Oggi, anche da noi è arrivata l'editoria "ON DEMAND". Negli USA è una realtà da anni e si sta conquistando fette di mercato sempre più consistenti, al punto che molti grandi editori italiani, burosauri che già hanno difficoltà ad aggiornarsi ai servizi ebook, hanno iniziato a preoccuparsi, e qualcuno ha persino tentato la carta della censura preventiva.

L'editoria "on demand" ha costi ridicoli per l'autore, mentre l'acquirente paga prezzi di mercato ed a volte anche meno.
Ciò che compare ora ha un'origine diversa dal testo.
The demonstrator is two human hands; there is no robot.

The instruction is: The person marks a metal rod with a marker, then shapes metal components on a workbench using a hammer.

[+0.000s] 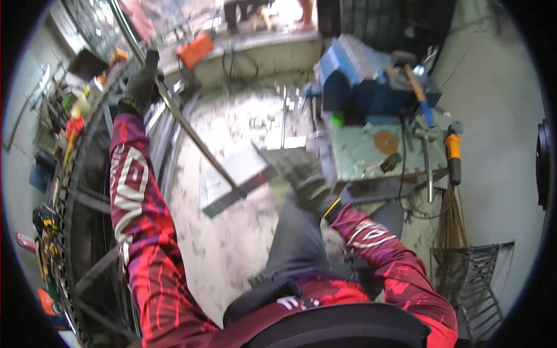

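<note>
My left hand (141, 87), in a dark grey work glove, is raised at the upper left and closed around a long shiny metal tube (194, 138). The tube slants from the top left down to the middle, where its lower end overlaps a grey metal box section (235, 177) in this view. My right hand (304, 177), gloved too, is in front of my body near the right end of that box section. Its fingers are extended and somewhat blurred, and nothing shows in them.
On the right, a metal worktable (357, 153) bears a brown disc (385, 142). A hammer (419, 95) and an orange-and-black tool (453, 153) are beside it. Shelving with tools (55, 226) lines the left. An orange case (195, 50) sits on the ledge ahead; a person's legs show beyond.
</note>
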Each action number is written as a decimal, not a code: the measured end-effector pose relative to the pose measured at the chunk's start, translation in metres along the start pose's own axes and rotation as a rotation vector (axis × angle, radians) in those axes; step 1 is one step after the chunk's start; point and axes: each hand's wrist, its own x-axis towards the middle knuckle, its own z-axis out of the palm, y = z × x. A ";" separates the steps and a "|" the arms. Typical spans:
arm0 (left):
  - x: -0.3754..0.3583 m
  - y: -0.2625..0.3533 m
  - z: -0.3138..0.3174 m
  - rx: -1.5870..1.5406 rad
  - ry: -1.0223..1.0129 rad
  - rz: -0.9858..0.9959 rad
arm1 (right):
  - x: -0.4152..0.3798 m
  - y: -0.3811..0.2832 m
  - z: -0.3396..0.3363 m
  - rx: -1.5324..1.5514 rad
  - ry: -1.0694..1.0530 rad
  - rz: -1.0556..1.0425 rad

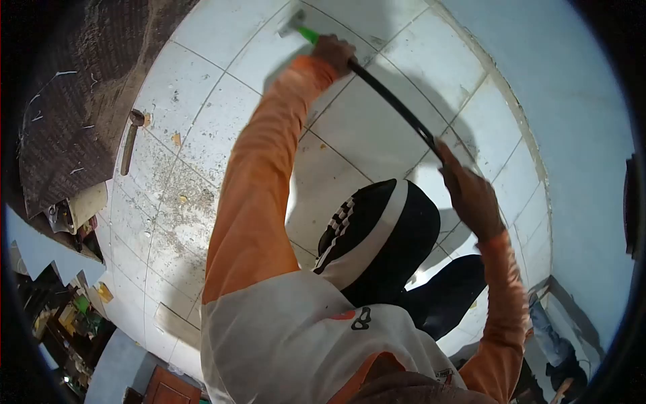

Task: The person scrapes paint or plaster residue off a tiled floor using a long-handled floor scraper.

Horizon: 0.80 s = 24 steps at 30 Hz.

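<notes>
Both my hands grip one long-handled tool with a black pole [393, 102], a green section [308, 35] and a pale grey head [290, 24] blurred by motion. The kind of tool is hard to make out. My left hand [333, 55], arm stretched forward, is wrapped round the shaft between the green section and the black pole. Further back, my right hand [470, 195] is closed round the pole's rear end. The head is low over the white floor tiles [356, 124]; contact with them cannot be made out.
A hammer [131, 141] lies on the tiles at left, near scattered grit [185, 192] and small chips. Brown ribbed sheeting [84, 101] covers the upper left. A pale blue wall [572, 108] rises on the right. Clutter [67, 323] shows at lower left, and bundled cloth [555, 337] at lower right.
</notes>
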 end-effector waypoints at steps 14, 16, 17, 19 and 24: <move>-0.004 -0.184 -0.030 -0.018 0.060 -0.120 | 0.136 -0.071 0.021 0.064 0.003 -0.076; -0.004 -0.162 -0.013 0.080 -0.053 -0.080 | 0.118 -0.075 0.008 -0.008 -0.036 -0.064; -0.004 -0.150 -0.011 0.183 -0.166 -0.055 | 0.102 -0.069 0.004 -0.010 -0.037 -0.081; -0.024 -0.082 -0.042 0.086 -0.163 -0.179 | 0.070 -0.046 0.004 -0.025 -0.122 -0.030; -0.052 -0.062 -0.004 -0.076 0.150 -0.149 | 0.063 -0.018 0.031 0.126 -0.364 0.129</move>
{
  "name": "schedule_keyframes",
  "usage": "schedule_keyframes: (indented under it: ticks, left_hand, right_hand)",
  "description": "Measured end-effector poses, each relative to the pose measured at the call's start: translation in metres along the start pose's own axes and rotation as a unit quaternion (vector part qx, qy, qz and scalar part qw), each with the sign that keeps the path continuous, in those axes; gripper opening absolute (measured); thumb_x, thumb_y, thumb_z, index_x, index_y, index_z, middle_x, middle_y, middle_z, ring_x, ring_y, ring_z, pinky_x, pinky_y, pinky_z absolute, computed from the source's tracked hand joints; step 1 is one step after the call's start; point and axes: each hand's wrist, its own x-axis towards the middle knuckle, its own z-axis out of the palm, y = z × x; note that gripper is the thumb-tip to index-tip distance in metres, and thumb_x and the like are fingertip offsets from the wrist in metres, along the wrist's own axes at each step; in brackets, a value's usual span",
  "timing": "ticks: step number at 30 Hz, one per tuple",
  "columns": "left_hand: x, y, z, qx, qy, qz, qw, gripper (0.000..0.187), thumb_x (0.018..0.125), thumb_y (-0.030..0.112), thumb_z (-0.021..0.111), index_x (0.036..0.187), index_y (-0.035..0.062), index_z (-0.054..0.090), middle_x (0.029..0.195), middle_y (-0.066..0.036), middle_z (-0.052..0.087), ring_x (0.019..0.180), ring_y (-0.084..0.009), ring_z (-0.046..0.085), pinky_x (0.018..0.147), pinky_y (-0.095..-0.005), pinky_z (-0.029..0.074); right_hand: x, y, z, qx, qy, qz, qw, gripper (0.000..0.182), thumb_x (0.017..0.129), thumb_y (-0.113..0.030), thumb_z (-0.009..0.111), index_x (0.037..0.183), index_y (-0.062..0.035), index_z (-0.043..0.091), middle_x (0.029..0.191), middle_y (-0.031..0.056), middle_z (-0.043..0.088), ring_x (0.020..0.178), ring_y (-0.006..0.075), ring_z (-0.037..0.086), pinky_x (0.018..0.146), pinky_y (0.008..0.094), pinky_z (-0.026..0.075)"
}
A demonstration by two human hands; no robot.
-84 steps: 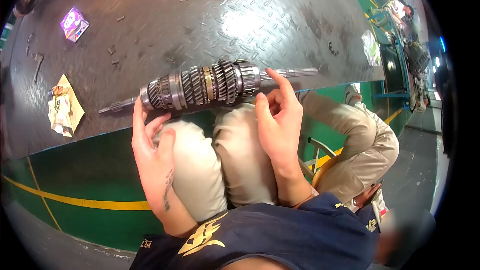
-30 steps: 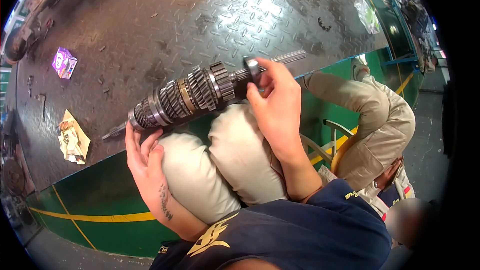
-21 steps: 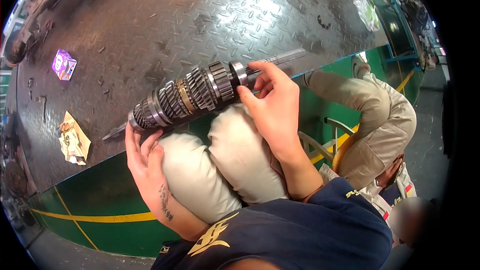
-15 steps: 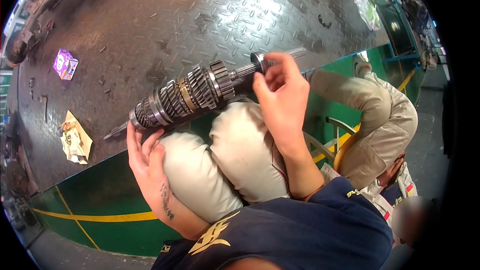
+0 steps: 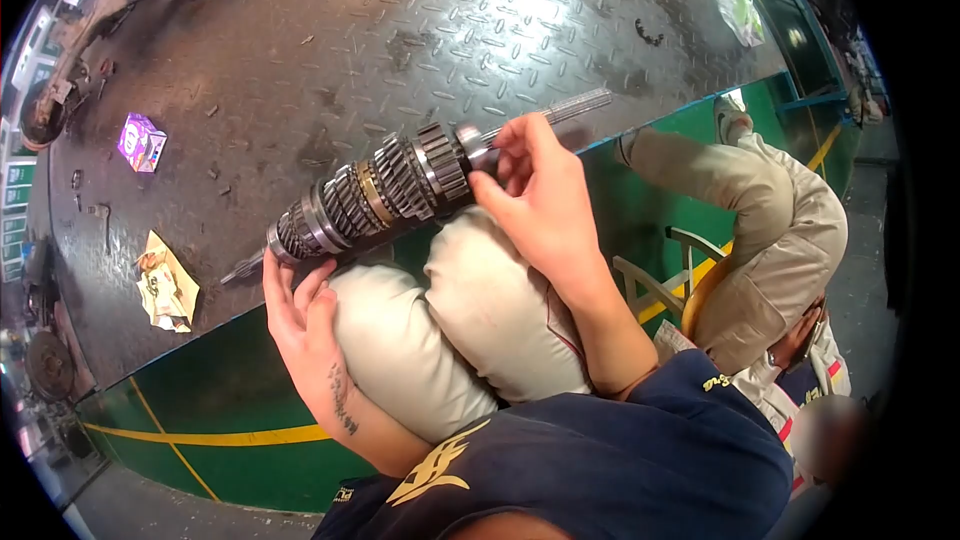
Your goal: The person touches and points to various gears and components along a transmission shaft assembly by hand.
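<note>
Across both knees, at the checker-plate bench (image 5: 300,30) edge: gear shaft (image 5: 385,190) steadied underneath by left hand (image 5: 295,315), fingers loosely spread; right hand (image 5: 530,195) pinching bearing collar (image 5: 470,145), probably seated. Best kept square, pushed evenly.

Place: mechanical repair workshop.
Bench: oil-stained steel tread plate (image 5: 330,30) across the upper frame, edged in green paint.
Floor: grey concrete with yellow lane lines (image 5: 215,434), lower left.
Parts: geared transmission shaft (image 5: 400,185) at centre; greasy metal parts (image 5: 45,110) at far left edge.
Litter: crumpled paper (image 5: 168,283), small purple box (image 5: 141,141), left side.
</note>
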Motion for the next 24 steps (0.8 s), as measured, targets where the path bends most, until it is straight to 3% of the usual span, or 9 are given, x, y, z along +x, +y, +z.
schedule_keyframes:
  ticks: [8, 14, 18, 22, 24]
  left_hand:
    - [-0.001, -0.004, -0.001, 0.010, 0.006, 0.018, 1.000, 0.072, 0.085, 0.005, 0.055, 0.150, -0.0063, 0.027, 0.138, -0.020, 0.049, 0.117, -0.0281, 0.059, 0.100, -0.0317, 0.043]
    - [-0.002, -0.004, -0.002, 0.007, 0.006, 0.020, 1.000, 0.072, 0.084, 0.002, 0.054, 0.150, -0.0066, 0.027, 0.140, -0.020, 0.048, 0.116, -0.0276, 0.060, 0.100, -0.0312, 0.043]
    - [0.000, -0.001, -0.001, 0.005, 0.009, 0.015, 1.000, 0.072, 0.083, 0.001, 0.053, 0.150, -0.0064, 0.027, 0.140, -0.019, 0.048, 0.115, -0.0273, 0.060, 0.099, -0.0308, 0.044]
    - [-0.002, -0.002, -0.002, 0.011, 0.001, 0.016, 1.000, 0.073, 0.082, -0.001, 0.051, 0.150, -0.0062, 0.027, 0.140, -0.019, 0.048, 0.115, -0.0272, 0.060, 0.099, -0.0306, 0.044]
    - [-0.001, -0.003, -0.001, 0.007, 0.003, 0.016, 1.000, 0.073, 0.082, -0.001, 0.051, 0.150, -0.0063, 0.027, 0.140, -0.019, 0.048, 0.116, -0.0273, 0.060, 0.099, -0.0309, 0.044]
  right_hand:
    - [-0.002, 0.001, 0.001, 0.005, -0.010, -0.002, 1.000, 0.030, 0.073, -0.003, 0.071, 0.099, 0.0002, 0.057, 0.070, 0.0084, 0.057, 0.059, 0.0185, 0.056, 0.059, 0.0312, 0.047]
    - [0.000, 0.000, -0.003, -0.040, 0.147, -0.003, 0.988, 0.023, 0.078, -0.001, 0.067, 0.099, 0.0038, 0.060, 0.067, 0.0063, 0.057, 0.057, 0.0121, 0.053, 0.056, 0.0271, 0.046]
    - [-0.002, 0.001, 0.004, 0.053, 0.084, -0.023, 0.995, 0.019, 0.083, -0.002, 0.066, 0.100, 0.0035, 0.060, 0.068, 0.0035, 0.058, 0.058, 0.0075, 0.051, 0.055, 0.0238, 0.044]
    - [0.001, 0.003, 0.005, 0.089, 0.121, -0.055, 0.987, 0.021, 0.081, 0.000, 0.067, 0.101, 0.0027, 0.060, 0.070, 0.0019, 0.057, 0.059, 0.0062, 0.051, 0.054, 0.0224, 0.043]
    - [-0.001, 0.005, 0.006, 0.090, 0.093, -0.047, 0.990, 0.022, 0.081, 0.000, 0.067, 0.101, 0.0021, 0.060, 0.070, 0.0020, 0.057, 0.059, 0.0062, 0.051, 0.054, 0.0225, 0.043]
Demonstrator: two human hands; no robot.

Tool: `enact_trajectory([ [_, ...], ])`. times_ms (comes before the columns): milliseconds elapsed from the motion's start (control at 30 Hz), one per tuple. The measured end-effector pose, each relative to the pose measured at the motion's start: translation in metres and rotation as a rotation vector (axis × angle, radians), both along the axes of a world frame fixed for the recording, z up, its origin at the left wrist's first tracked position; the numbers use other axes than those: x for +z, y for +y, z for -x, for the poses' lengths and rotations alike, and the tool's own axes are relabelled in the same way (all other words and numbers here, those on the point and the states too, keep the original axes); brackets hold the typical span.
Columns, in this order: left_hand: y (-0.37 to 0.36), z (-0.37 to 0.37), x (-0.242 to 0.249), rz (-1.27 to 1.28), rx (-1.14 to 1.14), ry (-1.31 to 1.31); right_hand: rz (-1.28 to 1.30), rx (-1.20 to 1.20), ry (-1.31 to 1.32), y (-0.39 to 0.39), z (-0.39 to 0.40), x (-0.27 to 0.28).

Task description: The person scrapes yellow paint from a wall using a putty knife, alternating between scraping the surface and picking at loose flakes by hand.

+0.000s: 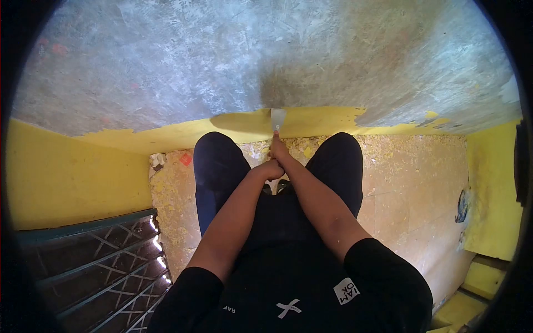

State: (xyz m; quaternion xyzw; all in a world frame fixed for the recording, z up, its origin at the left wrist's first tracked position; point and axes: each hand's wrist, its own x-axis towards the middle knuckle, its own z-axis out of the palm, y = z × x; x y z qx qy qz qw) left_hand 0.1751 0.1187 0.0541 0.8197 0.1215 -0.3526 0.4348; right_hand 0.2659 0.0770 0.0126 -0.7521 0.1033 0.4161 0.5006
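Note:
A putty knife (278, 116) with a wide, pale metal blade is pressed against the wall at the upper edge of a yellow paint strip (322, 117). My right hand (279, 149) is wrapped round its handle, one finger reaching up to the base of the blade. Just below, my left hand (270, 169) is closed beside my right wrist; what it holds, if anything, is hidden. Above the blade the wall (166, 61) is grey and scraped. Ragged yellow edges run along the border.
Paint flakes litter the tiled floor (394, 188), with a red scrap (186, 159) and a broken white chunk (158, 161) at left. A metal grille (105, 261) stands lower left. Yellow walls (72, 177) close both sides. A dark bundle (462, 206) lies at right.

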Motion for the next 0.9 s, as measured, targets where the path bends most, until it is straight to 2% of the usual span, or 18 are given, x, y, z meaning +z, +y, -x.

Ecco dove si possono trovare alcuni di questi ottimi servizi (ne esistono anche altri, io non li conosco tutti, ma vi cito i principali:

-SMASHWORDS (solo ebook, ma è il migliore e vi permette di distribuire tutti i formati ebook ed in tutto il mondo), http://www.smashwords.com;

-AMAZON (ebook, sia che abbiate un vostro ISBN, sia che non l'abbiate), http://www.amazon.com;

-CREATESPACE (solo cartaceo, è una "consorella" di Amazon che permette la distribuzione in tutto il mondo, http://www.createspace.com;

-LULU (sia ebook che cartaceo, fornisce anche un servizio gratuito ISBN che vale per tutto il mondo, ma è registrato negli USA e non in Italia), http://www.lulu.com;

-ILMIOLIBRO (solo cartaceo: questo è italiano ed è l'unico legato ad un grande gruppo editoriale, il gruppo "repubblica l'espresso" e si veicola direttamente all'editrice Feltrinelli): http://www.ilmiolibro.it. Pagando un supplemento, i vostri libri saranno prenotabili da qualsiasi libreria Feltrinelli (e solo da quelle).

Quindi, perchè farsi "spennare" come un pollo quando potete avvalervi del servizio "on demand"? Alcuni offrono anche un efficiente servizio di traduzione, dato che il mercato italiano "tira" poco, mentre quello anglosassone è decisamente più ampio.

Inoltre, se volete fare la presentazione del vostro libro presso gli stand di una manifestazione, potrete acquistare a prezzo ribassato i vostri volumi.

Credetemi, è una valida alternativa, specialmente in tempi di crisi come quelli che stiamo vivendo!

Soltanto un avvertimento: se ci tenete a finire nell'elenco degli scrittori italiani, dovete passare sotto le forche caudine dell'ISBN italiano e registrarvi su http://www.isbn.it.

Ricordate: per la legge italiana, pena la multa se venite scoperti, di ogni libro pubblicato IN ITALIA, entro sessanta giorni dalla distribuzione, dovete inviarne una copia alla Bibioteca Nazionale di Firenze ed una ad una delle biblioteche regionali della vostra regione di residenza. Ovviamente, se avete un ISBN americano il vostro libro risulta pubblicato negli USA ed è esentato da questo obbligo.

E poi voglio avvisarvi che molte biblioteche pubbliche gettano tra i rifiuti i libri degli autori non noti che hanno ricevuto, i libri di poesia, i romanzi, i saggi... Con supponente disprezzo. Se non conoscete personalmente il direttore o qualche altro dipendente probabilmente il vostro amato libro finirà nell'immondizia: ho assistito personalmente all'evento e so di cosa parlo; pensate: Marcel Proust, in Italia sarebbe finito nell'immondizia! Italo Svevo e Alberto Moravia, OGGI, farebbero questa fine...

Una nota canzone di Morandi dice "Uno su mille ce la fa". Non nell'editoria italiana: forse uno su 100.000.